Teresa Bonvalot é considerada por muitos como a melhor surfista portuguesa, apesar de ter forte oposição de Yolanda Hopkins, Carol Henrique e Camilla Kemp, que também têm representado muito bem o nosso país. Algo que estas três surfistas têm em comum é que todas elas já se qualificaram para finais de provas QS e tanto Yolanda como Carol já venceram. Nesta prova de 1.500 pontos realizada em Las Americas, Canárias, esperava-se que a surfista de Cascais quebrasse esse bloqueio quando se qualificou para as meias finais man-on-man contra Ariane Ochoa. A basca era mais uma surfista que conhece bem o surf de Teresa Bonvalot já que, em 2016, nos seus tempos de júnior perdeu 3 finais do circuito Pro Junior para a portuguesa. Infelizmente neste dia Bonvalot mas não só não conseguiu apanhar as ondas com mais potencial como ainda lhe escorregou a passar uma secção e acabou por não conseguir nesta prova a sua primeira final, pontuando o quinto 3º lugar da sua carreira.
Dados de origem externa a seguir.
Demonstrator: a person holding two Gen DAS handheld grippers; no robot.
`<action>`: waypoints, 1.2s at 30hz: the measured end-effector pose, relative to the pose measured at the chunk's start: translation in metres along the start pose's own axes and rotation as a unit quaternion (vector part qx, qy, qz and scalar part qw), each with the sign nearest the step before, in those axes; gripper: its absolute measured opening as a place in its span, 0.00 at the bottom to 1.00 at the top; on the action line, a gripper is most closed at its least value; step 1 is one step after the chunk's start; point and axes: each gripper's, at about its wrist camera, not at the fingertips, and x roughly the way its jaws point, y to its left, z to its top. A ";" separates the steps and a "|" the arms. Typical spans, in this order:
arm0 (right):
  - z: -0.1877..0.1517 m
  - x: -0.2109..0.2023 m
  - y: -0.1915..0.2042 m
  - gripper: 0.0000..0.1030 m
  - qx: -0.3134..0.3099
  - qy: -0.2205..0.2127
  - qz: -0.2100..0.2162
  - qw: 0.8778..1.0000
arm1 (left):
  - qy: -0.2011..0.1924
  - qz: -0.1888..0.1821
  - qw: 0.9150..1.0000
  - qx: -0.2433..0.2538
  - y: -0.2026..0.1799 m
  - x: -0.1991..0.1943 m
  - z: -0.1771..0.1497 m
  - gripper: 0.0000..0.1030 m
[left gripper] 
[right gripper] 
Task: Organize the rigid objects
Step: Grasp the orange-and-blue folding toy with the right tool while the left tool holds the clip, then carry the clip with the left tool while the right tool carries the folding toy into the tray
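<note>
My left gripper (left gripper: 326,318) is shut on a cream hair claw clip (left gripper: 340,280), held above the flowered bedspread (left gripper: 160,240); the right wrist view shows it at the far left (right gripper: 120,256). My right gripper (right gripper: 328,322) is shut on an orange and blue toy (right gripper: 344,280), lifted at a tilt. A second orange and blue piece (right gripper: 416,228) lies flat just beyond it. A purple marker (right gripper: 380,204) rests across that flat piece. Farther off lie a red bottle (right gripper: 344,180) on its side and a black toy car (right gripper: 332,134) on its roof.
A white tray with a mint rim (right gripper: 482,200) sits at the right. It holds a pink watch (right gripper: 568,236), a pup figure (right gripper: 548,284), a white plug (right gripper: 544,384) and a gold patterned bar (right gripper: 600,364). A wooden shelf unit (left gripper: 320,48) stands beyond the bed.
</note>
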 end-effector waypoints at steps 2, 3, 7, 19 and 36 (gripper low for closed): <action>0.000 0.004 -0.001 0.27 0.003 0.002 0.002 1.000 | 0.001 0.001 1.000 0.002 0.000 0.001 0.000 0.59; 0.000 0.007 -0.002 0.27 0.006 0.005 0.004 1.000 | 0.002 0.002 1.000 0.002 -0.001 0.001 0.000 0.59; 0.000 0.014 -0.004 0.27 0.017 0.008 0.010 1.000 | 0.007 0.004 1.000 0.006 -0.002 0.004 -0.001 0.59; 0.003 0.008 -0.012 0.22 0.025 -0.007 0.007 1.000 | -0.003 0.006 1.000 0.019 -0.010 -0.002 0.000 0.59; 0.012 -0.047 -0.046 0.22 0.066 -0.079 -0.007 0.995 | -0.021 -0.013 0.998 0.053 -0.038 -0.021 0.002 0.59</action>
Ochoa teve como adversária na final uma das melhores representantes de sempre no surf europeu, Pauline Ado, que por uma diferença muito pequena, apenas 0.11 pontos, garantiu a 7º vitória da sua carreira em provas QS. A final masculina tinha a presença de Jonathan Gonzalez, que foi um dos destaques e favoritos desde o início da prova. O Canário surfou muito bem na final, pontuando um par de notas de 7 pontos mas nos últimos minutos o francês Gaspard Larsonneur, que até aqui nunca tinha feito melhor que um 13º lugar em provas QS, virou o resultado no fim com uma onda de 8.17 pontos, acabando com a vitória final.

O circuito QS segue agora para o Brasil, onde se realiza o Oi Hang Loose Pro Contest, prova de 5.000 pontos a contar para o ranking masculino.